Escribe primero las respuestas erróneas
La nota no te dice casi nada; qué respuesta errónea gana te lo dice todo. Haz que cada distractor sea un error real que le hayas oído a alguien, y una pregunta fallada se convierte en un malentendido con nombre contra el que enseñar la próxima vez.
No puntúes a nadie antes de haberle enseñado
Abre con la pregunta sin puntuar, no con el concurso. Una clasificación en los primeros cinco minutos le enseña a la sala que responder es arriesgado, y te pasarás el resto del día mirando datos muy prudentes.
Deja tiempo en el plan para volver a explicar
Si un tercio de la sala falla la comprobación y aun así pasas a la siguiente diapositiva, les has enseñado que las preguntas son decoración y dejarán de responder en serio. Deja cinco minutos en el plan para reexplicar, y úsalos delante de ellos.
Repite la pregunta de apertura al cerrar
La misma pregunta de seguridad, con idénticas palabras, en los dos últimos minutos. Un número es una opinión; el mismo número dos veces es un cambio, y cuesta treinta segundos recogerlo.
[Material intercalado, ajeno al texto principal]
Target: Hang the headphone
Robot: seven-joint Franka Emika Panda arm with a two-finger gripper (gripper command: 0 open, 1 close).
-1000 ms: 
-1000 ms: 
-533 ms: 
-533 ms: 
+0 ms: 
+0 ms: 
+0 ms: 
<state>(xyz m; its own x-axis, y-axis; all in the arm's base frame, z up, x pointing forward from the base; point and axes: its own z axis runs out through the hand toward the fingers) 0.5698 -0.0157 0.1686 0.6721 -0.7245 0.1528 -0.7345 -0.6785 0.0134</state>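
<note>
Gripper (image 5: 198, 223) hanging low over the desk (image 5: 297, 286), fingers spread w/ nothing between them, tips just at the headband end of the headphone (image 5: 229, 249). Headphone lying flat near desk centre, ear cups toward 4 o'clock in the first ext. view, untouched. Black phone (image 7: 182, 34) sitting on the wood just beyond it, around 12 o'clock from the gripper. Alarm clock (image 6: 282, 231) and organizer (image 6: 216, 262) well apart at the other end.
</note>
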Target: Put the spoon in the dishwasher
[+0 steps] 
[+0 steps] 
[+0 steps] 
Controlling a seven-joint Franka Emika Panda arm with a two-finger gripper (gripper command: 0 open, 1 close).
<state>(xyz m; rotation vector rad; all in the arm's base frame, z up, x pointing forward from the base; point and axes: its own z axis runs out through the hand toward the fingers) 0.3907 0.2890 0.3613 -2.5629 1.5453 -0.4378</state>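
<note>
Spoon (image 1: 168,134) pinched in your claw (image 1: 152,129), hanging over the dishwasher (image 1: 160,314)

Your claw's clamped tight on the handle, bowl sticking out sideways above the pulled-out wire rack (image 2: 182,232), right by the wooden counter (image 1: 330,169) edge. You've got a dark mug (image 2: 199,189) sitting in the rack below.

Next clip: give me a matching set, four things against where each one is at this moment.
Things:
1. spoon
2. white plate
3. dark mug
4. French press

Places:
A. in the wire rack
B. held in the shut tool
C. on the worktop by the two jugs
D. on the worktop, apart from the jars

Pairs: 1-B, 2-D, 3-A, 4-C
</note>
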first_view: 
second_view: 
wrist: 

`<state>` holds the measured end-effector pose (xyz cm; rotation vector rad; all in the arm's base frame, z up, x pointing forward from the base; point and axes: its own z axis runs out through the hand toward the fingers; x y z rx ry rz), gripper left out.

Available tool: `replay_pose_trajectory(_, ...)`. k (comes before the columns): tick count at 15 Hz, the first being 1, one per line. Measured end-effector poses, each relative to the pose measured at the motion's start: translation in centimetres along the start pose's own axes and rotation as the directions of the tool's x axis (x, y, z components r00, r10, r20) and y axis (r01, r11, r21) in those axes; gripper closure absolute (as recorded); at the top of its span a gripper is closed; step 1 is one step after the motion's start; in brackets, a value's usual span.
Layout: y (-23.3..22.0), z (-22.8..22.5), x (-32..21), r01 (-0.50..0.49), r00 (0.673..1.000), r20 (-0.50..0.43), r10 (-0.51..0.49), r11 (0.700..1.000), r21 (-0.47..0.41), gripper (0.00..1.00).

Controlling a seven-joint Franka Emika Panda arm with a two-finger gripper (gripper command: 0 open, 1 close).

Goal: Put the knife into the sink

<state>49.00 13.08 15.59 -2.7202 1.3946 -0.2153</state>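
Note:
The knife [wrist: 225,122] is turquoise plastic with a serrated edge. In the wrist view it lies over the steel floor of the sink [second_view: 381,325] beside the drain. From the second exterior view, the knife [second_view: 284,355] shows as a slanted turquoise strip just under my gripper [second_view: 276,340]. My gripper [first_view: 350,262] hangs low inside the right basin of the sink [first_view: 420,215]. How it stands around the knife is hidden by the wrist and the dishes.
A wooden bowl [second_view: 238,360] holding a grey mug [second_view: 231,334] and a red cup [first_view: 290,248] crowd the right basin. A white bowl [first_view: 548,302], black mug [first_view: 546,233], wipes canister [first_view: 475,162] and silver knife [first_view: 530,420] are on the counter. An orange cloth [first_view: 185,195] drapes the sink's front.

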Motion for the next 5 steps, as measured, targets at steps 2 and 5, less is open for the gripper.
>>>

Y vuelve a mandarla seis semanas después
Manda las mismas dos o tres preguntas como una sesión de dos minutos uno o dos meses más tarde. La respuesta del mismo día mide en parte la buena voluntad de una sala que acaba de comer; la de las seis semanas habla del trabajo, y es la que sí leerá quien controla el presupuesto.
Di en voz alta que las respuestas son anónimas
Nadie reconoce que no se ha enterado delante de su responsable, y en la mayoría de las salas de formación el responsable está presente. Si la gente cree que una respuesta errónea puede rastrearse hasta ellos, estás midiendo su prudencia y no lo que han entendido.